▶ _Problem statement_:
From the first line through the line containing "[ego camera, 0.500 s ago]", transcribe the records exactly and include no other lines.

Collection entries
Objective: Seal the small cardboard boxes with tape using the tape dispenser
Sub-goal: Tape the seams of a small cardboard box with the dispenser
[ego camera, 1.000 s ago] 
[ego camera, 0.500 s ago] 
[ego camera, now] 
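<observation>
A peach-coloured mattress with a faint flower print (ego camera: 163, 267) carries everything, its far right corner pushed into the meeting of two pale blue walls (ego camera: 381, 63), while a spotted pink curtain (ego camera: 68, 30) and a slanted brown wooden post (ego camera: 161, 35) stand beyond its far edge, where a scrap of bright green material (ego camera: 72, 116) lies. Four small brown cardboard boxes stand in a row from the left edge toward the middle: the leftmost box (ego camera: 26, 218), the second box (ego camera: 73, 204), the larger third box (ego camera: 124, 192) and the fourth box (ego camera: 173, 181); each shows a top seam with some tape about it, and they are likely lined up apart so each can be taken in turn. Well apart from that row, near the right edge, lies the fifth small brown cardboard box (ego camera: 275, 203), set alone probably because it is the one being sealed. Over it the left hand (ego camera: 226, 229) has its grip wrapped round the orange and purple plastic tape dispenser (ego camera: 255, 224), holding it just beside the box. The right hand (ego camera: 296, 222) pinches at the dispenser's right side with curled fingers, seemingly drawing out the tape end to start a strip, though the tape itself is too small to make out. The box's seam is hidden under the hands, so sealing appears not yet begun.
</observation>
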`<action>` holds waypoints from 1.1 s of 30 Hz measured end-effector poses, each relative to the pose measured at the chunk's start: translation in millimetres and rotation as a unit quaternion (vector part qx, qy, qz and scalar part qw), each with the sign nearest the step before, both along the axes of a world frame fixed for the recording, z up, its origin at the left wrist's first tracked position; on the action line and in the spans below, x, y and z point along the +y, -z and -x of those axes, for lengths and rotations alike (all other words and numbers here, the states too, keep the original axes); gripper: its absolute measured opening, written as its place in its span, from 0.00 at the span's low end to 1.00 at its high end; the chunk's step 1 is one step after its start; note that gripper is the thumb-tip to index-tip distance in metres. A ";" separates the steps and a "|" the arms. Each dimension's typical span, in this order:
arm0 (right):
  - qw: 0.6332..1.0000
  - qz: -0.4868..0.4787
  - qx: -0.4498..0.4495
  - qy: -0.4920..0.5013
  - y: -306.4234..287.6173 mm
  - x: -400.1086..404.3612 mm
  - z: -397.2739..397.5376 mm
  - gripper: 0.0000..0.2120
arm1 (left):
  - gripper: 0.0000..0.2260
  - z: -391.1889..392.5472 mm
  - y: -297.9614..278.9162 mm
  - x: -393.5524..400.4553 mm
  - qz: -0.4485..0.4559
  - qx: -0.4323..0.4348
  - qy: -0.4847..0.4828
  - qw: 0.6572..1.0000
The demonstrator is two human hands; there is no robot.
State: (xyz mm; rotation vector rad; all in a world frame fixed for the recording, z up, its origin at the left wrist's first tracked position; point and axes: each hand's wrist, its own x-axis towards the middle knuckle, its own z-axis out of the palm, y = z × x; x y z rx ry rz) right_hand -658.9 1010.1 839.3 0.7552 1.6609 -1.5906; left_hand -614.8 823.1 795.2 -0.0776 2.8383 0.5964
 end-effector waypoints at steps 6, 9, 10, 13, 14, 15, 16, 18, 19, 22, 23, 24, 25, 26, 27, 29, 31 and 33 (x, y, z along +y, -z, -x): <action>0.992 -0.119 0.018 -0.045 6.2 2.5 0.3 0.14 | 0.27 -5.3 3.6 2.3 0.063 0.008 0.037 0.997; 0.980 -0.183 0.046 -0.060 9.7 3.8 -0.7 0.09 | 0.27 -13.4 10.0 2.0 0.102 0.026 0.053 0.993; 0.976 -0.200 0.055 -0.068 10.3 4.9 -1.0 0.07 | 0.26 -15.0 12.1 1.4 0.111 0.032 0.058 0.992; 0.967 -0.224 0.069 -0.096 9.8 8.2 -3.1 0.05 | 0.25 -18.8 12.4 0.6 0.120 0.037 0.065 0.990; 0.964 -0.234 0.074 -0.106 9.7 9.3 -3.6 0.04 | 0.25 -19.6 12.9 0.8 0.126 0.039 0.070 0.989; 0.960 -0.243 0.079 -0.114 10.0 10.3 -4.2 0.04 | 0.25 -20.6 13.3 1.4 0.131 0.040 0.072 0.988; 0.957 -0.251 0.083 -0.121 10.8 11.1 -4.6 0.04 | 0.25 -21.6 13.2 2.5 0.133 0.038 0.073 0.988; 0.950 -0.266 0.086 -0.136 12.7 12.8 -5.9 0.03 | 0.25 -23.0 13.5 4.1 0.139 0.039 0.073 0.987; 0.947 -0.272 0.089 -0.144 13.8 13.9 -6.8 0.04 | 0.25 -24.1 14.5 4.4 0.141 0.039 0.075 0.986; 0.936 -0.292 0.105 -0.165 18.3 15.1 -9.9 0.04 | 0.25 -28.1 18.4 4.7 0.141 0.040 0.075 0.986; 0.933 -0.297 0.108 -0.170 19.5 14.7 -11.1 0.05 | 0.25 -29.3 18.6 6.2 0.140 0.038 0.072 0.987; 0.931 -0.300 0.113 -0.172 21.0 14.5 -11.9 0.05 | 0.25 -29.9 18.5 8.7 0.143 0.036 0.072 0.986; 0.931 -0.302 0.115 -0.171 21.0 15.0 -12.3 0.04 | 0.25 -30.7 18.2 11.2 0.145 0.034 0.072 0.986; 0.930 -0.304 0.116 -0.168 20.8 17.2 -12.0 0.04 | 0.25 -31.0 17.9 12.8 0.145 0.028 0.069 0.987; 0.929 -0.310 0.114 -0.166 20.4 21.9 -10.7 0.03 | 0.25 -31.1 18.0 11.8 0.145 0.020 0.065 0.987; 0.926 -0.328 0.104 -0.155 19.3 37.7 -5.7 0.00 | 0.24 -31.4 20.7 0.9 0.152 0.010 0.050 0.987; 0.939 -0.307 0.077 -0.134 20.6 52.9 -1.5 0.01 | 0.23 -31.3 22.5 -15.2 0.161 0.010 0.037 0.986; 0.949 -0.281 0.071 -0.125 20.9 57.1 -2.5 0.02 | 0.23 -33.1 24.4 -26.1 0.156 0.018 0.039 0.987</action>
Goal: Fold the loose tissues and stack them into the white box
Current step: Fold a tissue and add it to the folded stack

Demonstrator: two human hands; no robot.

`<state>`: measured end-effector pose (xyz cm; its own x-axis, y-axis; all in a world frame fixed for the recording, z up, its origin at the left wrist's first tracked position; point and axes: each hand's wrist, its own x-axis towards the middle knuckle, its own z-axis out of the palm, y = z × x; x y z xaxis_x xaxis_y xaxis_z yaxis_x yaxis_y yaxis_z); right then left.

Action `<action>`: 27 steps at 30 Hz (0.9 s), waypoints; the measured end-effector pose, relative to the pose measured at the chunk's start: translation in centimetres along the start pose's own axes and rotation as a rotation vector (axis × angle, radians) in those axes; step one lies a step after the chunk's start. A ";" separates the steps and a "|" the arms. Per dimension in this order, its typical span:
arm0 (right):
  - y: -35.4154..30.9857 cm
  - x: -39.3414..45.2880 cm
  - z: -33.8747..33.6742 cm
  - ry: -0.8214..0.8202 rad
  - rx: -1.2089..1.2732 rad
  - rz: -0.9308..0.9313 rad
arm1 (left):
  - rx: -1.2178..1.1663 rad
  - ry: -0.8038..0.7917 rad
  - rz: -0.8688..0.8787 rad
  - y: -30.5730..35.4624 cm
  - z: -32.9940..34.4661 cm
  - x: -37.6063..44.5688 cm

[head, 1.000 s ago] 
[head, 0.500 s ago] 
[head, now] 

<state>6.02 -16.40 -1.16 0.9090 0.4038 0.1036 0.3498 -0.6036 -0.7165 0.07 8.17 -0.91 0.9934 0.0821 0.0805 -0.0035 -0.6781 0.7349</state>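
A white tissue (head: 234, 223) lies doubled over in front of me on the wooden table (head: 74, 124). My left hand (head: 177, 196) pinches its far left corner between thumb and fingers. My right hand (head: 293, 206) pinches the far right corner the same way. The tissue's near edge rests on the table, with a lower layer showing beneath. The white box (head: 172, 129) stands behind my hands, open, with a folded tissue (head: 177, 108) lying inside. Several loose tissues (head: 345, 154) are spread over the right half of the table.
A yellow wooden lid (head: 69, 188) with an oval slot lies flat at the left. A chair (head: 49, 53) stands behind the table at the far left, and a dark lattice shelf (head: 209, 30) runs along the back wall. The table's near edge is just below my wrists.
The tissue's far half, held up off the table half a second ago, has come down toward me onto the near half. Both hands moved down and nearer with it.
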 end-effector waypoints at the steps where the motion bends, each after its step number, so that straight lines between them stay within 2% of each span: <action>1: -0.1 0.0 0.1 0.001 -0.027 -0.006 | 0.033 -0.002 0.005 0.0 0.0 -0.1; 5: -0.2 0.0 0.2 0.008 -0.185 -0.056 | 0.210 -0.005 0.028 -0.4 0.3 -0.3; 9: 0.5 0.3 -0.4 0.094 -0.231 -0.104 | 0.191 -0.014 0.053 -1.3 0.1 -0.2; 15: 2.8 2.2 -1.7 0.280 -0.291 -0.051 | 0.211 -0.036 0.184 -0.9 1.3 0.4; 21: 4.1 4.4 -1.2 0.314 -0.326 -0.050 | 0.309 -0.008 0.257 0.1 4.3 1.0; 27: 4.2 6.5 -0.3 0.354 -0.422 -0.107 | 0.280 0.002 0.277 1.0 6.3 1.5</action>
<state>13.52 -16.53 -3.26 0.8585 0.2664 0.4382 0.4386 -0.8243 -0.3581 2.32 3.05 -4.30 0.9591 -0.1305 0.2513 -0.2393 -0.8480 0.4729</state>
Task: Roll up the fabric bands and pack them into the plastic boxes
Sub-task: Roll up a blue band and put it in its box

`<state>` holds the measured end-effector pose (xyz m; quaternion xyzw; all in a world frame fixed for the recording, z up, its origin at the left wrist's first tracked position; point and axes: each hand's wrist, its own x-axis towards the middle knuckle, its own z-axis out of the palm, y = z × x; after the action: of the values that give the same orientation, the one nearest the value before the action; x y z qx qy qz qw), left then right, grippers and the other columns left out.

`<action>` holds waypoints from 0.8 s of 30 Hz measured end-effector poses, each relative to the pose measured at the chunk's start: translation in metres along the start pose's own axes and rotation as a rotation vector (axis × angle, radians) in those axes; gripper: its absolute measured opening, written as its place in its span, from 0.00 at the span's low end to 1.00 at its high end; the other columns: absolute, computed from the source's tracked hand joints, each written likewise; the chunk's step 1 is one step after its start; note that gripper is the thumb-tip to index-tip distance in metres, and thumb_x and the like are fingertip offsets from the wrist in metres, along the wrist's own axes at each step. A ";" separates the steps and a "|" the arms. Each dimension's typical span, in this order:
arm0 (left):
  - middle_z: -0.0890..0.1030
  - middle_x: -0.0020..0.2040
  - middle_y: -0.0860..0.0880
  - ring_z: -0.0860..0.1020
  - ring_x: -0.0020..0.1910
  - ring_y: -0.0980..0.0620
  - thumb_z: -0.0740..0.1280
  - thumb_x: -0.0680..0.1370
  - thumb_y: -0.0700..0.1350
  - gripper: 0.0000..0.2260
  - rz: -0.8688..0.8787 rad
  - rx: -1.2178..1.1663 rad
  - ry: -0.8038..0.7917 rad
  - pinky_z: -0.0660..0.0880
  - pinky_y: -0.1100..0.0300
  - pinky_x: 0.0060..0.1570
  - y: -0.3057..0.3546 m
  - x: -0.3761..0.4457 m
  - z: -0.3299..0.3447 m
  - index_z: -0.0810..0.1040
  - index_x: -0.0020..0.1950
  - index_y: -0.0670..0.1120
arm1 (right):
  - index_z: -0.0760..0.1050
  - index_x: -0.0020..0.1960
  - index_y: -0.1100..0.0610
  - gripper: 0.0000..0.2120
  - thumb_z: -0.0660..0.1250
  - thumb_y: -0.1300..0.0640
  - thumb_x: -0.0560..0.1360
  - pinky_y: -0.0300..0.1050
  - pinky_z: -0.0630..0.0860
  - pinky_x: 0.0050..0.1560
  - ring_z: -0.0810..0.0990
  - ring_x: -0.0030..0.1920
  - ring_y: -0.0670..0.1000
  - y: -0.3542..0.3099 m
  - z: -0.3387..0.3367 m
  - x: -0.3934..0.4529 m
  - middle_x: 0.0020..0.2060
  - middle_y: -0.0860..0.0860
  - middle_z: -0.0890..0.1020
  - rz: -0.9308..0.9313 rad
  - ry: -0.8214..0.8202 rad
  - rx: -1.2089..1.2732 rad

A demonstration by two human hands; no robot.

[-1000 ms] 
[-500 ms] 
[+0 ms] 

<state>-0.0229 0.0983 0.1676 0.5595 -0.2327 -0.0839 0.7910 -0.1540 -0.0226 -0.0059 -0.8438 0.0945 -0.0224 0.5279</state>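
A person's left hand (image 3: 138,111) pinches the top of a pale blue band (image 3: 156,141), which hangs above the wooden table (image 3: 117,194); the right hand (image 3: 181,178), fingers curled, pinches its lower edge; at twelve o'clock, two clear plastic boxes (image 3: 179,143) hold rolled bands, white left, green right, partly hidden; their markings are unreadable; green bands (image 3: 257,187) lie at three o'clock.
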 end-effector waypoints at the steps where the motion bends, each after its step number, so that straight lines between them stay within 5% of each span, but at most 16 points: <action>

▶ _Your response_:
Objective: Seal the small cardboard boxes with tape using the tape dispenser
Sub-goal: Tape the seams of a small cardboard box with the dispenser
[ego camera, 1.000 s ago] 
[ego camera, 0.500 s ago] 

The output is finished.